4

You surround yourself with things, she thought. With stuff. You surround yourself with things to fill the gaps. At one time it had all seemed so important. To have nice things. Like the coffee table she had had specially imported from Japan. Or the Danish Hans Jorgen Wegner-designed Ox chair that had cost her over six thousand euros. She sat on the sofa and stared at the magazine.

Maybe it was Uncle Georg who had got to her. He had been so… melancholic when they last had met. It had disturbed her. They had all called Georg Drescher ‘Uncle’. With hindsight, like everything else they had done to Anke, Liane and Margarethe, it had been so very carefully calculated. Not quite a father figure. Definitely not a lover. An uncle. An older male to whom they could turn and on whom they could always rely. Their trainers had tapped into adolescent female psychology to position Drescher perfectly in their minds. Socialism didn’t matter. The GDR didn’t matter. The only thing that mattered was that they would never, ever let their Uncle Georg down.

Then, when the world had shifted on its political axis, socialism disappeared, the GDR was no more. Even Margarethe and Liane, by that time, were no longer there: Margarethe was now so disturbed that she was useless as a potential agent. The only thing they had achieved, Uncle Georg had confided in Anke later, was to turn a seriously disturbed girl into a dangerously disturbed killing machine.

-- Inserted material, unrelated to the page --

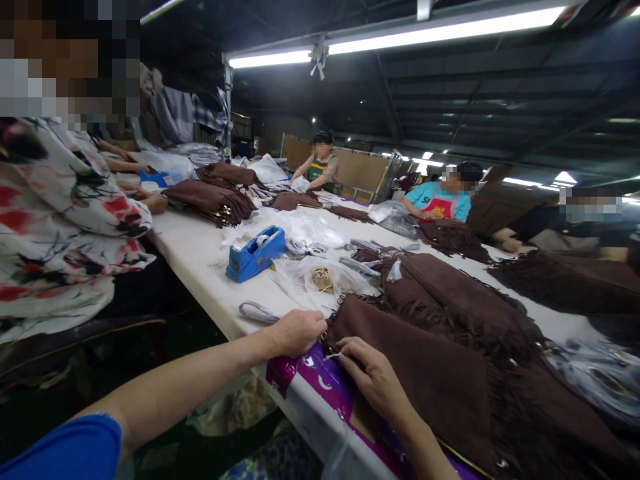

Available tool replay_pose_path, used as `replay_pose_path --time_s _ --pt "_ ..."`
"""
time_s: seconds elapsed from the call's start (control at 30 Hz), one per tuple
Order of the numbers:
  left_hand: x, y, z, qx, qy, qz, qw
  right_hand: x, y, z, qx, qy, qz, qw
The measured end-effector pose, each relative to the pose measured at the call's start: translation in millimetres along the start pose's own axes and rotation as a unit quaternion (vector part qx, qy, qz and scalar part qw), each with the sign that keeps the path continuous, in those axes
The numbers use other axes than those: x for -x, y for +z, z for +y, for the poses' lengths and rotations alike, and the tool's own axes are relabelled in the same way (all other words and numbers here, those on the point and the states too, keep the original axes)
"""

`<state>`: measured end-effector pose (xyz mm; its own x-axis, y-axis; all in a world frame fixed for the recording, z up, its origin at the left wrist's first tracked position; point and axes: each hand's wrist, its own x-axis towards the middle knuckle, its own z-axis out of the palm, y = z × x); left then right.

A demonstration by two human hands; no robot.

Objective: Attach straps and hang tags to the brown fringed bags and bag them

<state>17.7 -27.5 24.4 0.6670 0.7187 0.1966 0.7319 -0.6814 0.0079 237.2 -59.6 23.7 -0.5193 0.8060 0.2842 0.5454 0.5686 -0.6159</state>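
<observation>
A brown fringed suede bag (425, 363) lies in front of me on the long white table (200, 257). My left hand (296, 331) is closed in a pinch at the bag's near left corner, by a small metal fitting. Just right of it, my right hand (373, 375) rests on the bag's edge, its fingers pinched on a thin white strip. Both hands sit over a purple printed sheet (320, 380) at the table's front edge.
A blue tape dispenser (255, 253) and clear plastic bags (320, 277) lie beyond my hands. More brown fringed bags (210, 200) are piled along the table. A person in a floral top (65, 227) sits close at left; three other workers sit across.
</observation>
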Motion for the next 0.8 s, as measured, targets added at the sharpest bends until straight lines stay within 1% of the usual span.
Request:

And Liane

… well, Liane had been too perfect. Liane had exactly what they had been looking for: a singular ruthlessness and complete disregard for others. But that had also included Uncle Georg, the Stasi, the state. Liane had learned every lesson to perfection and had been deployed in the West before they had realised their mistake. Liane would use the skills they had taught her exclusively to achieve her own ends.

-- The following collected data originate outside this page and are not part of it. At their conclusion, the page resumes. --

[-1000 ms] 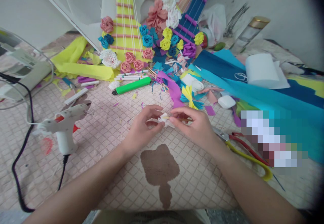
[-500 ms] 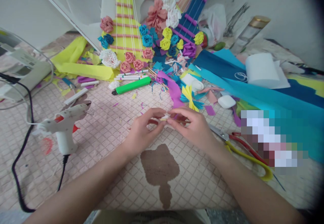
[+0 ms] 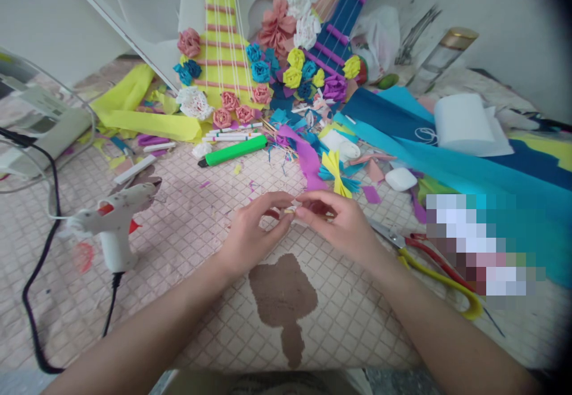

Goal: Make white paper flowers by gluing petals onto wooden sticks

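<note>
Matting (image 3: 179,228), pink and checked, lay nearest us with a brown patch (image 3: 281,294) on it. Just beyond the patch our left hand (image 3: 250,234) and right hand (image 3: 346,228) met fingertip to fingertip. Both were curled nearly closed, each pinching one end of a small white paper piece (image 3: 289,209) held just above the matting between them. The other fingers were tucked under, and we could not tell whether anything more lay in either palm.

We judged the step to be rolling or shaping that scrap between thumbs and forefingers. Any further turn would call for a light, even pinch from both sides, since so small a piece could crush or slip.

Scissors (image 3: 429,261) lay just right of the right wrist, and a glue gun (image 3: 114,216) stood well off to the left. Farther on lay a green marker (image 3: 232,151) and a yellow paper bow (image 3: 335,171), then blue crepe sheets (image 3: 447,162). At the back were paper flowers (image 3: 277,25) on a yellow guitar-shaped board (image 3: 221,37).
</note>
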The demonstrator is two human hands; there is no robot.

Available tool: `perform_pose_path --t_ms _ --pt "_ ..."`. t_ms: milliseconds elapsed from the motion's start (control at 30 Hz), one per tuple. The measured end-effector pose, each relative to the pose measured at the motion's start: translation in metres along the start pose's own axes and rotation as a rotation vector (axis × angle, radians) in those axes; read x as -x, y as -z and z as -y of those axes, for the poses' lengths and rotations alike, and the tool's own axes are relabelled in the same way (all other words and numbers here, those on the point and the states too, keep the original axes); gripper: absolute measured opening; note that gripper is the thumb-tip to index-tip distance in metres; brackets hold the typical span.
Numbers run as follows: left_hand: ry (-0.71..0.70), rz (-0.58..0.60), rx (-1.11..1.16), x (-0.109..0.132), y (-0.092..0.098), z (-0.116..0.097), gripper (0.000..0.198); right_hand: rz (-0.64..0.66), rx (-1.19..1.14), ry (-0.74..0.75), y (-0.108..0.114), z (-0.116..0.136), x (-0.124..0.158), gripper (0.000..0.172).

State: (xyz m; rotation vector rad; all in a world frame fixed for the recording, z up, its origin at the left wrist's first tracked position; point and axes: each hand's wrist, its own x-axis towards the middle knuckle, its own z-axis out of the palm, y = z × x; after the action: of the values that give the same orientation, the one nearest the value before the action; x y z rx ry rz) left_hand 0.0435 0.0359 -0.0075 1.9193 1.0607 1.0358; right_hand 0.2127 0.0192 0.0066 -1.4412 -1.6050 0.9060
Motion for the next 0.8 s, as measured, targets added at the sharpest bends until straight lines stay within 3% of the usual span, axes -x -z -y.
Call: perform_pose_path --t_ms 467,800 --pt "0.007 -0.002 0.030 0.0001 -0.0004 0.0002 0.017 -0.019 -0.001 0.028 -0.0016 0.0016 0.0008 0.019" --pt "-0.080 -0.029 -0.011 -0.0006 -0.0010 0.0019 0.018 -0.014 0.010 0.022 -0.0014 0.0016 0.0006 0.018"
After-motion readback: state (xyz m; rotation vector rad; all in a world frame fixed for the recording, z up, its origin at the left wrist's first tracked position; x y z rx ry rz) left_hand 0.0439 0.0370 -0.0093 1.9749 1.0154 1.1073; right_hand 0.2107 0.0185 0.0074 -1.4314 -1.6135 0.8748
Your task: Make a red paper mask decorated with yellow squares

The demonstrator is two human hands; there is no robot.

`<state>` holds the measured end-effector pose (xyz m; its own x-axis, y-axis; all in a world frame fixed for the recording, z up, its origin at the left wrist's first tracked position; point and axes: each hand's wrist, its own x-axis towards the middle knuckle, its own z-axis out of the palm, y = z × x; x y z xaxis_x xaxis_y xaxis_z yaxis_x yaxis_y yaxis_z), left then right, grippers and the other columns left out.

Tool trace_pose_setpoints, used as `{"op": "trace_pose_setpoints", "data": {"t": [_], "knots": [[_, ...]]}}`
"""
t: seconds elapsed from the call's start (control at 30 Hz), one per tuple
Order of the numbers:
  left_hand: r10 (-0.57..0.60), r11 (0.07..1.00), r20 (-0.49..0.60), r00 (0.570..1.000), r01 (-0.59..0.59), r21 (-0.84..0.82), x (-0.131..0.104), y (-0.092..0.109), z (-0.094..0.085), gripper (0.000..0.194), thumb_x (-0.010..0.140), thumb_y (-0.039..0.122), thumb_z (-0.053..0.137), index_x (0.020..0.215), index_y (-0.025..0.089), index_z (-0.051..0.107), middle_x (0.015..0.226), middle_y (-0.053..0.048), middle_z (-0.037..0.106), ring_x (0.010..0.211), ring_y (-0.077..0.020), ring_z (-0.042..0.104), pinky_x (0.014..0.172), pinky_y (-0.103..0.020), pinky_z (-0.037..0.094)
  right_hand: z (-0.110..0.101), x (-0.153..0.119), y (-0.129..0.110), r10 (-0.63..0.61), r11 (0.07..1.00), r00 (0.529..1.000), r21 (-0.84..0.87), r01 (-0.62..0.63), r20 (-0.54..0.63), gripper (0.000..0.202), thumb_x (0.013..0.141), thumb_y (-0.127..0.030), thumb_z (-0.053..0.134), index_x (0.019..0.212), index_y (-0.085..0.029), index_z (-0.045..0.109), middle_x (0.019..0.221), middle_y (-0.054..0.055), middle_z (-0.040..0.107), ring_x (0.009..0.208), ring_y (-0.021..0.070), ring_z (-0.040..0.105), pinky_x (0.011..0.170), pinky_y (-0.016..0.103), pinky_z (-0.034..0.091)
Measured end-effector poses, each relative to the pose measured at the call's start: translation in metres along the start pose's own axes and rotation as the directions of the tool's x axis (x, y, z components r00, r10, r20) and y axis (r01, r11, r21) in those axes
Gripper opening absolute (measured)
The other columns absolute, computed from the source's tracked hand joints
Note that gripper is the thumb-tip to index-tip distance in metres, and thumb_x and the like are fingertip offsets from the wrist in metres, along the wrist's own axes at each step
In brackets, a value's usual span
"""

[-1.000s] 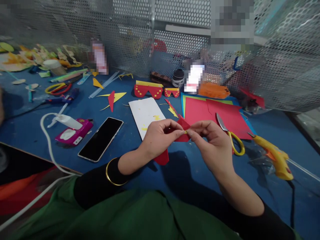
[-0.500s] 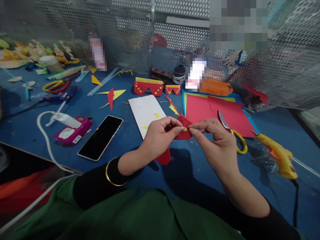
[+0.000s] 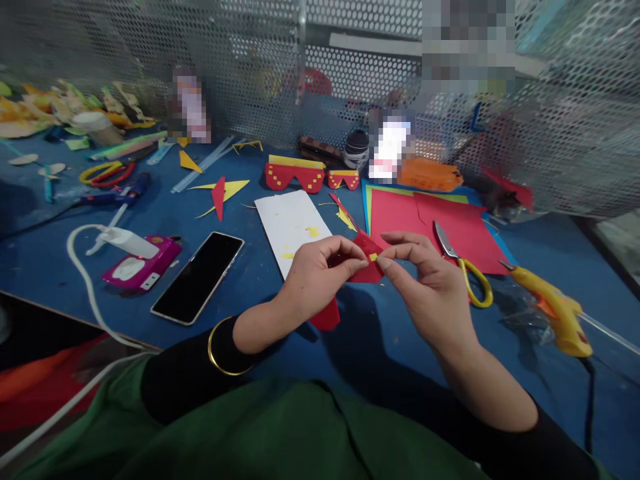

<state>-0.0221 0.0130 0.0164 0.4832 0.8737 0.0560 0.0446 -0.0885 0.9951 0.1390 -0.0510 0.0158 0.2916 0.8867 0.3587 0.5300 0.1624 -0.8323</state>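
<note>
A red paper cutout is pinched in my left hand, thumb against forefinger. Part of it comes out again below that hand; the middle is hidden behind the fingers. On its right part lies a small yellow paper square. My right hand is closed in a pinch at the cutout's right edge, fingertips right beside the square. Left of the cutout, a white sheet carries yellow paper bits. Farther back stand red paper glasses dotted with yellow squares, and a smaller pair.
Scissors with yellow handles rest on red paper sheets. A yellow glue gun lies at the right. On the left are a black-screened phone, a magenta power socket and its white cable. A perforated metal screen stands behind.
The yellow square now shows more fully on the red cutout, as the fingertips have drawn slightly apart around it. The whole view has shifted a little.
</note>
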Motion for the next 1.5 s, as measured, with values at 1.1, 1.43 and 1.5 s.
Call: {"op": "trace_pose_setpoints", "data": {"t": [1.1,1.43,1.5], "knots": [[-0.112,0.991,0.095,0.989,0.118,-0.059,0.0003,0.0015,-0.0007,0.008,0.084,0.022,0.067,0.083,0.015,0.069,0.074,0.002,0.067,0.067,-0.0097,0.058,0.064,-0.021,0.044,0.0007,0.0002,0.0068,-0.240,0.941,0.971,-0.241,0.237,0.016,0.005,0.088,-0.022,0.067,0.083,-0.022,0.068,0.104,0.006,0.069,0.100,0.0209,0.068,0.087,0.038,0.052],[-0.114,0.993,0.089,0.989,0.116,-0.014,-0.0002,0.0026,-0.0005,0.010,0.085,0.023,0.067,0.082,0.014,0.070,0.074,0.002,0.067,0.067,-0.0098,0.058,0.064,-0.021,0.044,0.0018,-0.0005,0.0063,-0.244,0.938,0.970,-0.252,0.239,0.014,0.006,0.088,-0.024,0.066,0.083,-0.022,0.067,0.101,0.005,0.069,0.099,0.0218,0.068,0.086,0.039,0.052],[-0.113,0.993,0.088,0.990,0.115,-0.015,-0.0001,0.0036,-0.0006,0.010,0.085,0.024,0.067,0.081,0.014,0.070,0.075,0.001,0.067,0.067,-0.0100,0.058,0.065,-0.021,0.045,0.0020,-0.0009,0.0058,-0.230,0.942,0.973,-0.249,0.227,0.017,0.006,0.088,-0.024,0.066,0.083,-0.022,0.067,0.101,0.006,0.069,0.099,0.0221,0.067,0.086,0.040,0.052]]}}
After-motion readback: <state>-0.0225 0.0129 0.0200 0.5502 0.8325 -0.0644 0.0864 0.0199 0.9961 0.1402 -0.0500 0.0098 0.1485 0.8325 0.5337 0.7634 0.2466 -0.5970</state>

That left only her. Anke. Not that she had called herself that in years. She had been Uncle Georg’s favourite. After the Wall had come down, Drescher had set up his own little enterprise, sending Anke out to kill people she didn’t know on behalf of people she didn’t know. Not for ideology, not for state security, but for cold, hard cash.

And that had suited her fine. Anke had known that Margarethe had been smarter and Liane had been prettier, but Anke had had the sense to recognise a successful partnership. And the partnership with Uncle Georg had worked out just fine. But now there were hints of sentimentality creeping in with the old man. And there was no room in this business for sentimentality.

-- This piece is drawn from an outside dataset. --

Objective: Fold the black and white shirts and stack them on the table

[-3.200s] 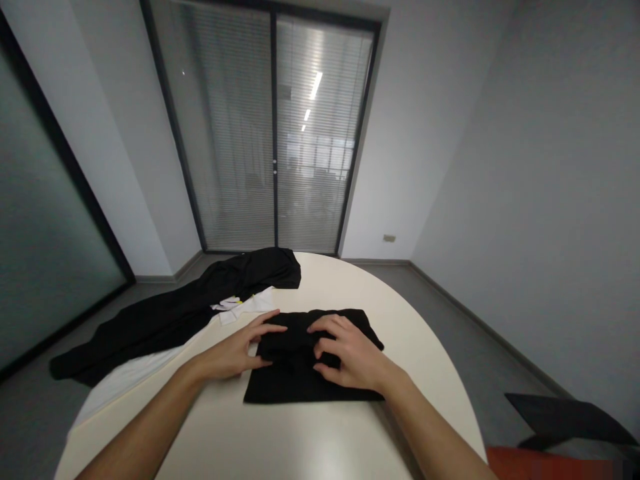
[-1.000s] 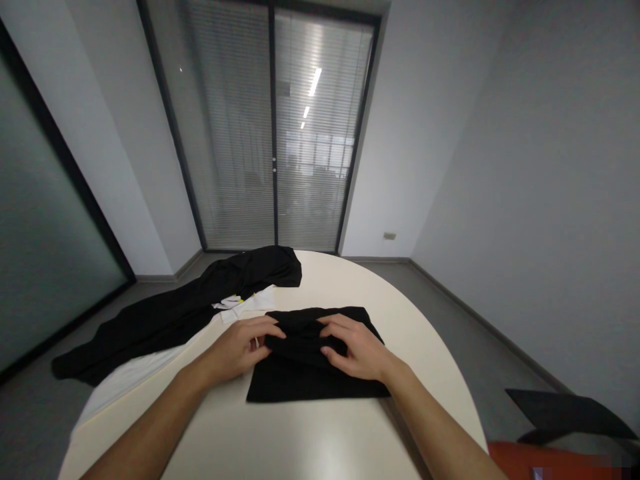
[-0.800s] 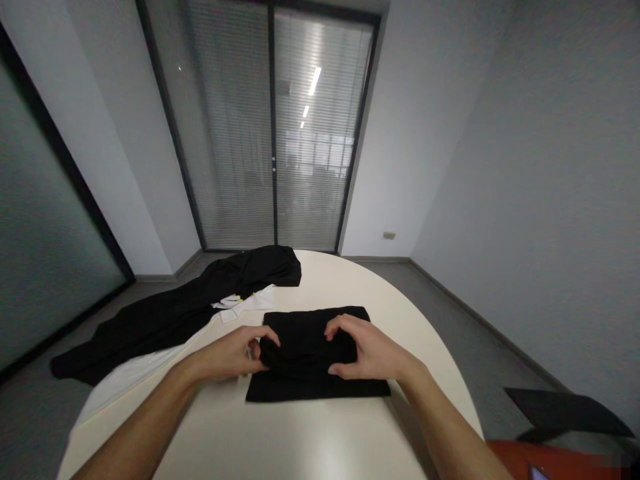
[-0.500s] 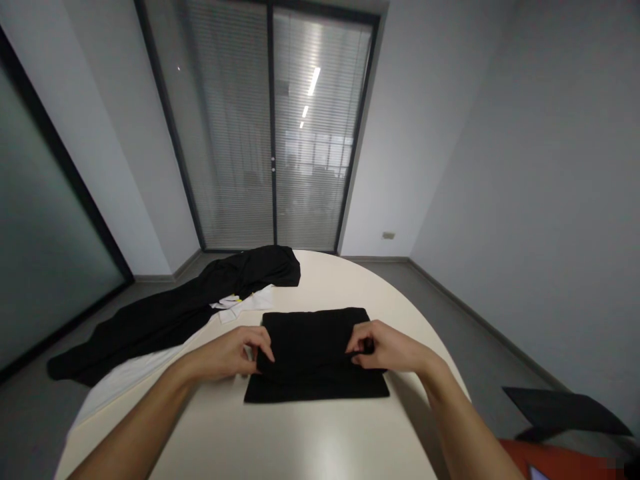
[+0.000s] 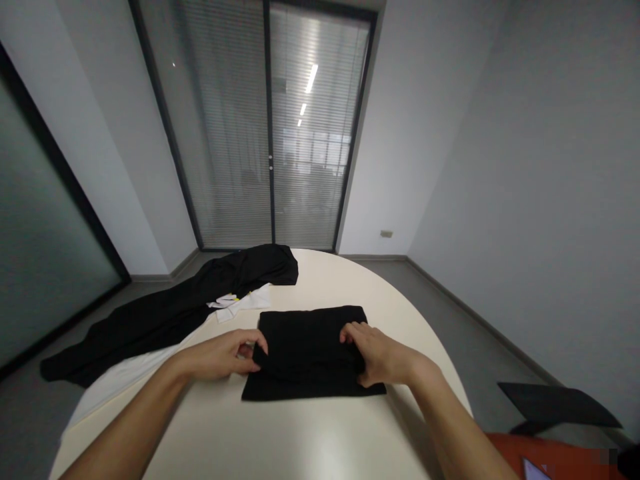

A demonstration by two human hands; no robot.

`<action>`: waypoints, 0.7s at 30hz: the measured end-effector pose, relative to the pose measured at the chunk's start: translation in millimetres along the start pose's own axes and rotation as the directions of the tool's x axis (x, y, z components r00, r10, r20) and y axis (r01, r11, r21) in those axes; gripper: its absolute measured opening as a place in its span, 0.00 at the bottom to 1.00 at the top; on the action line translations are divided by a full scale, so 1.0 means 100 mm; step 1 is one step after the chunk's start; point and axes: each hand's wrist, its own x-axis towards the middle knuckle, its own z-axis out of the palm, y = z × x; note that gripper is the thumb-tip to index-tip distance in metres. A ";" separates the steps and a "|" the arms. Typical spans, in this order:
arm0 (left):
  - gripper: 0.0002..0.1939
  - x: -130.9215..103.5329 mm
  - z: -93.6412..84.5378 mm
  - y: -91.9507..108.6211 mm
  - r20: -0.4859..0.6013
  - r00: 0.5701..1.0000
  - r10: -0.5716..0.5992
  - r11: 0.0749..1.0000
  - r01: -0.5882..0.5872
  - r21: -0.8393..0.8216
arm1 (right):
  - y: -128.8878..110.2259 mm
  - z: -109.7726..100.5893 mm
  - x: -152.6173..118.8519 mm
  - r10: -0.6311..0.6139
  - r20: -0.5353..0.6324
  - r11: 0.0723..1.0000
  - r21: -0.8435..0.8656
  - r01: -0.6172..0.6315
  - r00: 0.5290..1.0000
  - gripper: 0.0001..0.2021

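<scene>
A folded black garment [image 5: 310,340] lies flat on the round table in front of me, its lower layer showing as a strip along the near edge. At its left edge, my left hand [image 5: 237,353] pinches the upper layer between thumb and fingers. Over the right end rests my right hand [image 5: 383,357], its fingers bent onto the cloth and its thumb well apart, nearer to me. What kind of garment it is, I cannot tell.
A long black garment [image 5: 165,320] stretches across the table's left side and hangs over the edge. White cloth [image 5: 125,380] with a small yellow mark lies beside it. The cream table [image 5: 280,440] has a curved edge; a black chair part [image 5: 555,403] and something red [image 5: 540,450] stand at the right.
My right hand has gone from a pinch at the cloth's right side to a wider spread over it. My left hand stays at the left edge. The view has shifted slightly.
</scene>
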 end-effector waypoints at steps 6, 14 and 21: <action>0.17 -0.03 0.01 0.10 0.032 0.999 -0.029 0.997 0.031 -0.075 | -0.10 -0.04 0.01 -0.022 -0.064 0.999 -0.046 0.019 0.998 0.22; 0.17 -0.06 -0.07 -0.04 0.113 0.993 -0.045 0.987 0.062 -0.148 | -0.16 -0.21 -0.11 -0.085 -0.080 0.983 0.158 0.097 0.993 0.13; 0.14 -0.09 -0.05 0.13 0.040 0.998 -0.040 0.970 0.029 0.243 | -0.06 -0.12 -0.04 -0.001 0.225 0.936 0.344 -0.078 0.974 0.24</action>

Uncle Georg had kept the old, Cold War methods of staying in touch. Using the magazine for rendezvous messages. There were five dead-letter drops that he used throughout Hamburg. He had told Anke that he was an old dog who had learned his last trick so long ago. But Anke knew the truth: Uncle Georg used these methods to keep Anke at arm’s length; the snake charmer’s fear of being bitten.

But it was an unjustified fear. Uncle Georg was as close to family as Anke had ever known. Or would ever know. That was not to say that she had never considered the possibility of killing him, to protect her identity should he through age or for whatever other reason lose his professionalism. But she knew that when the time came for them to part ways, she would let him live out his retirement in peace. Probably.

She put the magazine down. This made no sense at all.

Two messages. One from Uncle Georg. And the other. The other message was as wrong as it was possible to be. The wrong place and the wrong time. Muliebritas was the signal Uncle Georg used to alert her that he needed to see her; that he had another meeting for her to fulfil.

But this shouldn’t be here. She read it again: The heavens are stained with the blood of men, as the Valkyries sing their song.

It had been their code. The one they had agreed on if they ever wanted to contact each other. But she had never wanted to keep in touch with the other two. She had known, even then, that she was the only true Valkyrie. Margarethe was mad and Liane had her own agenda.

Anke knew it couldn’t be one of the other girls. Muliebritas had not existed back then. And their plan had been compromised. Whoever had placed the announcement knew she would know it wasn’t Liane or Margarethe. Too obvious to be a trap.

She looked again at the decoded message from Uncle Georg. An appointment tomorrow. She would keep it. She would ask Uncle Georg what he made of the other message.